Existing-home sales in the US dropped 15% in September on a year-over-year basis, reaching the lowest figure in 13 years, as surging mortgage rates, low inventory levels, and rising home prices continue to hamper the housing market. The decline in housing transactions is attributed to limited inventory, low affordability, and resistance from current homeowners to sell due to fear of losing their lower interest rates. The situation is reminiscent of the 1980s housing market, with millennials facing a frozen and unaffordable market with rising interest rates, similar to their boomer parents. Experts predict that home prices will continue to rise at a slow pace, exacerbating affordability constraints.

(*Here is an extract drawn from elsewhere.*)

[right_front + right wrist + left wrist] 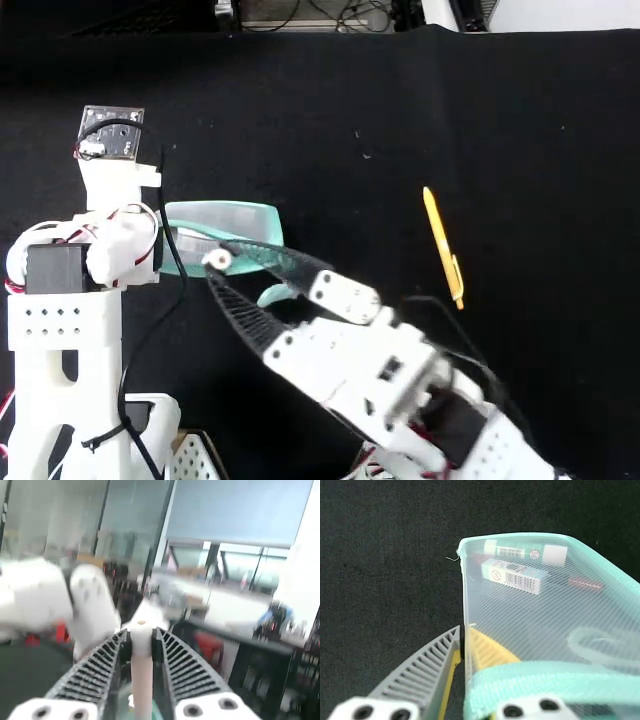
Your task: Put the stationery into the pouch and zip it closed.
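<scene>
We count one pouch [225,222], teal-edged and see-through, and three things inside it: a tube with white ends [525,550], a small block with a barcode [514,576] and a reddish piece [585,583] we cannot identify. One yellow pen [443,245] lies loose on the black surface [500,120]. One white stick [141,672] sits in the right gripper [141,632].

In the high view the pouch lies with its long axis across the surface. The left gripper [465,630] pinches it at its end by the left arm, one finger on each side of the mesh edge. The tube and the block lie roughly side by side along the pouch's far edge.

The right gripper is pressed together on the white stick, which runs lengthwise between the fingers. Its end [217,260] shows just at the pouch's near edge.

The pen lies well apart from the pouch. Its long axis runs from far to near, and the far end leans slightly toward the pouch.

The right arm crosses over the pouch's near side and hides part of it, and a teal loop [275,295] shows between its fingers.
</scene>
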Controlling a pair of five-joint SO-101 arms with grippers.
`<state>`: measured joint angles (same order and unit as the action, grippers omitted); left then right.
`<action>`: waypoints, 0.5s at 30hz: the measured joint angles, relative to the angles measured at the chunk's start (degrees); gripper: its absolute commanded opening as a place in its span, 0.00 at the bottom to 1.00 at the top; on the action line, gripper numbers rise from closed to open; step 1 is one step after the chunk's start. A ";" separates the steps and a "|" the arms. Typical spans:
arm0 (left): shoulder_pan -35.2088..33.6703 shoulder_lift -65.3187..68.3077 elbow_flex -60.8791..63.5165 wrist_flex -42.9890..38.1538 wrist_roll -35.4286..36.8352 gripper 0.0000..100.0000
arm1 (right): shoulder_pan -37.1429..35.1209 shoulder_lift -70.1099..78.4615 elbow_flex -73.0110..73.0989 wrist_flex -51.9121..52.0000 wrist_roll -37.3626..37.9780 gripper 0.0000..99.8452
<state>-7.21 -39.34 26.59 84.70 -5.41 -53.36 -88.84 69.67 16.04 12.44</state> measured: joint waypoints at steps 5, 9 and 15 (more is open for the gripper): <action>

Existing-home sales for September are expected to show a significant slump to the lowest level in over a decade, as climbing mortgage rates deter home buyers. This downward trend in sales is likely to continue, posing further challenges for the real estate market.
Existing home sales in the US fell for the fifth consecutive month in August, down 0.7% from the previous month, due to high mortgage rates and a worsening supply shortage. Sales are down 15.3% compared to August 2022. The number of homes for sale decreased by 0.9% from the previous month and 14.1% from the same time last year. The decline in inventory has driven prices higher, with the median price of an existing home reaching $407,100, up 3.9% from a year ago. The housing shortage has also increased consumer demand, with homes selling on average in just 20 days. The supply crunch is largely driven by the rise in mortgage rates, which are expected to remain elevated.